As kids (especially boys) approach the teenage years, they may start playing with some seriously risky stuff, like fighting, extreme skiing, and football. Some of these “games” may be more in the nature of contests intended to establish dominance hierarchies. Either way, there are important lessons for the players. First, there are many occasions to differentiate between minor and more serious injuries, and this can increase body awareness and refine a sense of threat perception. Scrapes and bruises are very different from sprains and breaks. The former should be pretty much ignored, and the latter requires a trip to the doc. With this sense of perspective in place, minor injuries become more tolerable, and may not even be noticed. Another lesson from risky activities relates to fear management. For example, proper skiing technique (much like asking someone for a date) requires that you lean forward with confidence. You may fall flat on your face, but you need to forget about that for the time being. In many situations, worrying about a bad outcome will make it more likely. Fear is the enemy, and playing with risk is a way to learn to master it. Further, handling a risky situation builds confidence, and a sense of self-efficacy. These qualities are protective against chronic pain and disability.
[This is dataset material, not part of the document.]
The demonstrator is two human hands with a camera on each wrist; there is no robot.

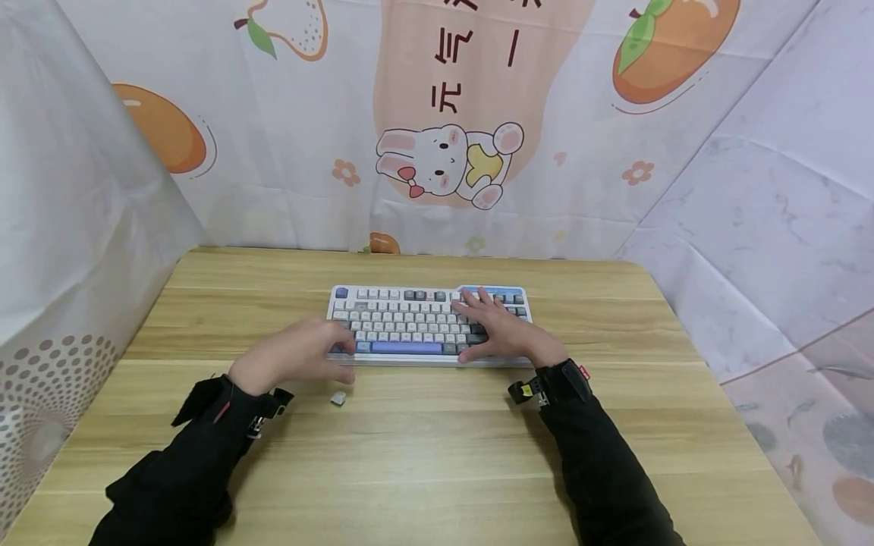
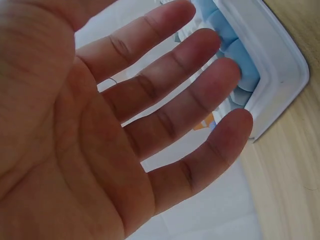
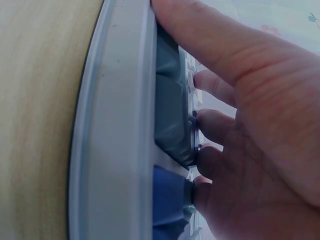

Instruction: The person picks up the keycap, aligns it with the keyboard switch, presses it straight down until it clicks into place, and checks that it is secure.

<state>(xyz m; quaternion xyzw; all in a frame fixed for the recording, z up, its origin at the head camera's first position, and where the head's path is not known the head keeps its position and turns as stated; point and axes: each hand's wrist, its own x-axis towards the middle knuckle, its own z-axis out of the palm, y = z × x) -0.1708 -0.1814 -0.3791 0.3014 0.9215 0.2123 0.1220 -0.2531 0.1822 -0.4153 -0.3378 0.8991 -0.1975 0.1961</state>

Peter Gray argues that young mammals have an instinct to “dose” themselves with risky situations as a way to inoculate themselves against the disease of anxiety:

In their motor play and rough-and-tumble play, juvenile mammals appear to put themselves deliberately into awkward, moderately frightening situations. . . . When they leap, for example, they twist and turn in ways that make it difficult to land. They seem to be dosing themselves with moderate degrees of fear, as if deliberately learning how to deal with both the physical and emotional challenges of the moderately dangerous conditions they generate.

Kids have less chance to do this in the modern world. Gone are the days when parents let kids play unsupervised for hours at a time near trees, fields, streets, or large groups of multi-age kids. These activities are now considered dangerous unless parents are constantly supervising, monitoring, encouraging, discouraging, coaching, hydrating, child-proofing and doing almost everything short of bubble-wrapping their kids. If the parents weren’t there, heaven forbid that a child might fall down, get hurt, be exposed to germs, or suffer a temporary drop in self-esteem. Many experts believe this approach actually makes kids less safe, and more fragile, sensitive and anxious. Helicopter parenting pushes kids toward safe spaces like couches, and away from uncontrolled spaces where they might actually engage in some playful activities like climbing a tree, riding a bike or even playing a game of tag. This prevents them for learning that they can control risk, and some argue this is a cause for rising rates of teen anxiety. It is certainly not a good idea to be reckless and irresponsible, but it can be just as destructive to fear and avoid movement that makes you healthy and robust.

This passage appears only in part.